There are more than enough Javascript build systems, but the ones people tend to make a noise about are Grunt, Gulp and Webpack.

I came into the game late, so Grunt was already being succeeded by Gulp. Gulp is analogous to Make in that you define tasks with their own logic and dependencies. It's very powerful because there are bajillions of modules built for it and it does practically everything with pipes, so it can be quite elegant. It (like Grunt), doesn't actually have a focused purpose: it's a task system, not actually a build system, but it suits builds very well, with some work.

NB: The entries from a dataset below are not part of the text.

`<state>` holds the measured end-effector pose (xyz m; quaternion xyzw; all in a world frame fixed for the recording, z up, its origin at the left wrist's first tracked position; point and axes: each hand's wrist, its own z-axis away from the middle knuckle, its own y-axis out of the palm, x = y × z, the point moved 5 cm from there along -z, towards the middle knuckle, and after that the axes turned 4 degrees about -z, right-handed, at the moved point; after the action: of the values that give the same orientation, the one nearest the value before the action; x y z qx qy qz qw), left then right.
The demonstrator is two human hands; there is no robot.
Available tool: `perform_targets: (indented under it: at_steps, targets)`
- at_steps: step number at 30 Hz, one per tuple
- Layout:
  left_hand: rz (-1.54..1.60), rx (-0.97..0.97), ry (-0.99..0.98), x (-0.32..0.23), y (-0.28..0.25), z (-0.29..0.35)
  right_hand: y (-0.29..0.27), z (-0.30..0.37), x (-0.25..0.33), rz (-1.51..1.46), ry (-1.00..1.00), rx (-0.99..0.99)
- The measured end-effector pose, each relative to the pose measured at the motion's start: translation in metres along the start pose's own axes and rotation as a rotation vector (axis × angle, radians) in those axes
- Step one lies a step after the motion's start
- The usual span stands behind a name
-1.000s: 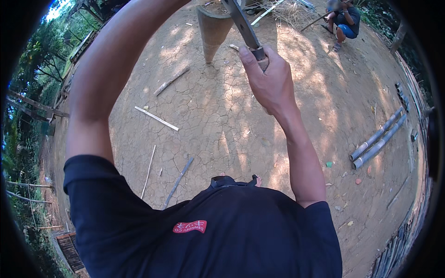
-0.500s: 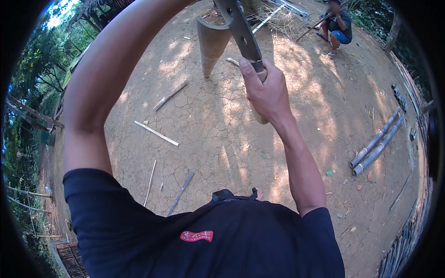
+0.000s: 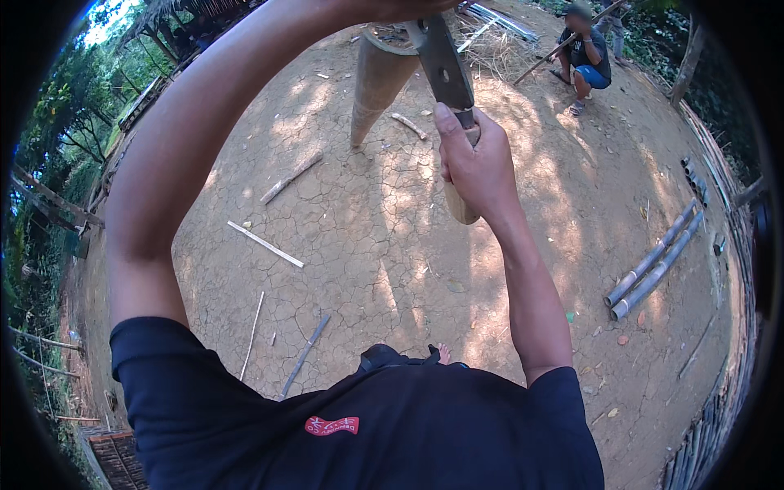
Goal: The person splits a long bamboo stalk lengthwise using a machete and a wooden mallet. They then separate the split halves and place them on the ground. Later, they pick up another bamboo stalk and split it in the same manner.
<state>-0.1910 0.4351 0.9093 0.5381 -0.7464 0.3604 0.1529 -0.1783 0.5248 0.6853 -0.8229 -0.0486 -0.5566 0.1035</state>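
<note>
My right hand (image 3: 483,167) is wrapped round the wooden handle of a machete (image 3: 445,69), thumb lying along the top of the grip. Its dark, broad blade has holes in it and points up and away from me. My left arm reaches forward in a wide bend, and my left hand (image 3: 396,6) is at the upper edge, by the far part of the blade. That hand is mostly cut off, so its fingers and anything in them are hidden. Just left of the blade an upright wooden post or log (image 3: 377,90) stands, its wide round top toward me.
Cracked bare earth carries short sticks (image 3: 291,177), a pale strip (image 3: 265,244) and a dark strip (image 3: 305,355). Two bamboo poles (image 3: 657,265) lie at right. A person (image 3: 586,61) squats at far right holding a long pole, beside a heap of shavings (image 3: 500,53).
The machete and my right hand sit slightly lower and further right in view. Part of my left hand now shows at the upper edge. The squatting person's pole is raised higher.
</note>
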Motion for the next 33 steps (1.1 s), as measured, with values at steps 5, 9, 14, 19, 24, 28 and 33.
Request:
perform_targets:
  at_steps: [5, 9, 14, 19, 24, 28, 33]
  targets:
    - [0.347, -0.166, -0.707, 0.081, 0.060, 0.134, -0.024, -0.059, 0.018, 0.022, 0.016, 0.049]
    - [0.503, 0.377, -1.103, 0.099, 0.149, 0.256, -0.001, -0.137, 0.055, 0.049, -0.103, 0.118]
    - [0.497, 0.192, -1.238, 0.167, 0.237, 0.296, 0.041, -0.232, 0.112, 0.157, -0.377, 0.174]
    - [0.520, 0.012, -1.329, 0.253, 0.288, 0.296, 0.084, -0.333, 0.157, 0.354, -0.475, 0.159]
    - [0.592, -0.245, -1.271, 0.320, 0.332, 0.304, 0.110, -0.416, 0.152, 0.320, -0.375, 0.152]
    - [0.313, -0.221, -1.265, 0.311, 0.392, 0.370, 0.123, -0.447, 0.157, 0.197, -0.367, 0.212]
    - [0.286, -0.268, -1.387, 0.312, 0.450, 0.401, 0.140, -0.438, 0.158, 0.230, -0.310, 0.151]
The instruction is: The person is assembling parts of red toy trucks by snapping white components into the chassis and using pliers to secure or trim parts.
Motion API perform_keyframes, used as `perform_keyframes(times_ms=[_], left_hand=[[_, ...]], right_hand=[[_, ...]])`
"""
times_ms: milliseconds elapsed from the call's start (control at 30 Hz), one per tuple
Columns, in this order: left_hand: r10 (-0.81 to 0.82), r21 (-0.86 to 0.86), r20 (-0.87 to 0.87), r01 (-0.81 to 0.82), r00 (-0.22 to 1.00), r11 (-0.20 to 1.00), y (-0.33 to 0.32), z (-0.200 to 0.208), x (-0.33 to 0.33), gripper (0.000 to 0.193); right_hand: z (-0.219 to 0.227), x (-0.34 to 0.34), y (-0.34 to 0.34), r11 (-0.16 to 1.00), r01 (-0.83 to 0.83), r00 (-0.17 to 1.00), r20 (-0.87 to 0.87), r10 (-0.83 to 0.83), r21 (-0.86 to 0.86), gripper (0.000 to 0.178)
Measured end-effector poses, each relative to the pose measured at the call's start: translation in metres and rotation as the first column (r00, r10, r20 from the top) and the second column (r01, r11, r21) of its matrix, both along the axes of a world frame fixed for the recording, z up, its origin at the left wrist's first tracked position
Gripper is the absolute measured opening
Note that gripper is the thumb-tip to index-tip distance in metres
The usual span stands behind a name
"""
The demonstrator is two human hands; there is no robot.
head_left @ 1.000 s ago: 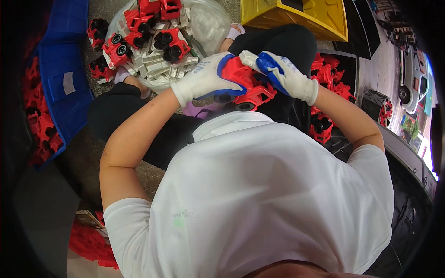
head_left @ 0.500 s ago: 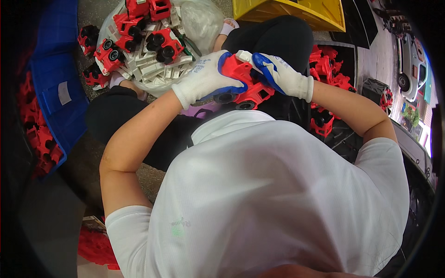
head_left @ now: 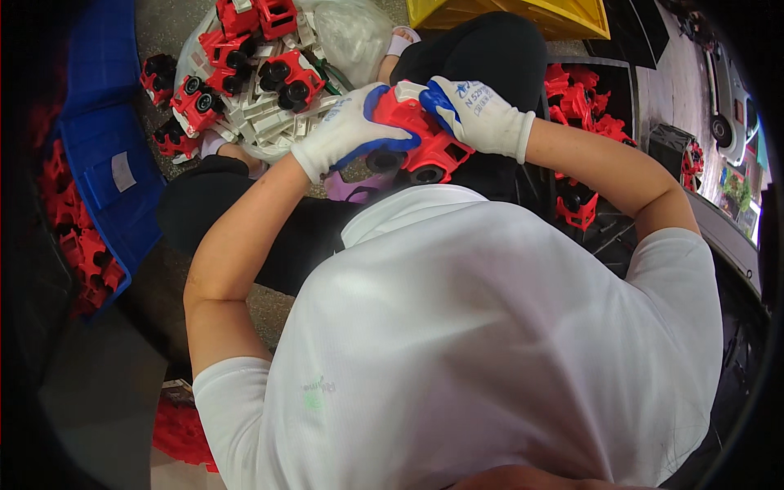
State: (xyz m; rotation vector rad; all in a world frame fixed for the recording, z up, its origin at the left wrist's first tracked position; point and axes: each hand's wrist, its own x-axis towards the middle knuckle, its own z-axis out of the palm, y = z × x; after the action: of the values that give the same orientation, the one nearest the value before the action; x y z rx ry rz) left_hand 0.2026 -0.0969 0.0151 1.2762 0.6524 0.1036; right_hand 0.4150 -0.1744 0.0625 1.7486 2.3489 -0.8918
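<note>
My left hand [head_left: 351, 131], in a white glove with a blue palm, is closed round the front of a red toy truck [head_left: 437, 147] with black wheels, held above my lap. A white plastic piece [head_left: 407, 91] sits at the truck's far end, between my two hands. My right hand [head_left: 478, 117], gloved alike, has its fingers bent against the truck beside that piece. Its fingertips are partly hidden. Beyond my left hand, a clear plastic bag [head_left: 355, 41] holds many white plastic parts [head_left: 278, 122], with several red toy trucks [head_left: 291, 80] lying on them.
At the left stands a blue bin [head_left: 110, 175] with red truck parts [head_left: 90, 253] next to it. A yellow bin [head_left: 563, 18] is at the far side. A dark crate [head_left: 612, 77] with more red trucks [head_left: 576, 98] stands to the right. My dark-trousered legs [head_left: 482, 53] frame the work.
Both hands and the truck have shifted slightly left. The white piece sits farther left, against the truck's far end, and my right hand has moved in with it.
</note>
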Motion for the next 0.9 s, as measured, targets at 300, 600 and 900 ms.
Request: perform_keyframes(times_ms=[300,600,900], left_hand=[[-0.044,0.790,0.081,-0.037,0.996,0.612,0.009,0.005,-0.016,0.080],[0.015,0.808,0.050,-0.050,0.999,0.587,0.011,0.008,-0.020,0.072],[0.233,0.444,0.228,-0.314,0.945,0.839,0.019,0.007,-0.033,0.081]], right_hand=[[0.010,-0.006,-0.001,0.955,-0.098,0.994,-0.023,0.109,0.280,0.067],[0.039,-0.011,0.026,0.875,-0.405,0.889,0.339,0.308,0.265,0.062],[-0.003,-0.028,0.050,0.892,-0.028,0.974,-0.187,0.125,0.452,0.054]])
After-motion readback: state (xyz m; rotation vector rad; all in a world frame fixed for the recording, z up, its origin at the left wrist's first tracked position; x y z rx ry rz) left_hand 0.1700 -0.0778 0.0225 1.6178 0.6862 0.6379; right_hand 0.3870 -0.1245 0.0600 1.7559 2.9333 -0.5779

Webpack is quite a focused build system which also has a development server with the ability to automatically rebuild and reload when changes are made, making the design-dev feedback cycle pleasantly tight.
Unfortunately, I haven't (as yet) managed to get Webpack to play nicely with Vulcanize (the tool used to compress and optimise Polymer components). I read that it's possible, so it's quite likely that my Webpack-fu is simply lacking. At any rate, the client is already using Gulp, so it's accepted there and easier for them to maintain. So Gulp it is.

Why use it?
You need some process to perform the build chain:
  • Transpile (and hopefully lint) Typescript
  • Run tests
  • Pack / optimize for distribution / release
You could use batch files for all I care, but having a tasking system allows you to define small tasks that are part of the whole and then get all of them to run in the correct order. Gulp is well supported and has more plugins than you can shake a stick at. There's a lot of documentation, blog material and StackOverflow questions/answers, so if you need a primer or hit a problem, finding information is easy.
On the flip side, it is just a tasking system, so you're going to write more code than with Webpack -- but you'll also have total control.

My 2c:
I've used Gulp a reasonable amount before. I even have a free, open-source collection of gulp tasks for the common tasks involved in building and testing .net projects (and projects with karma-based Javascript tests). It works well and I'm not afraid of the extra time to set up. If you break your tasks up into individual files and use the require-dir npm module to source them into your master gulpfile.js, you can get a lot of re-usability and easy-to-manage code.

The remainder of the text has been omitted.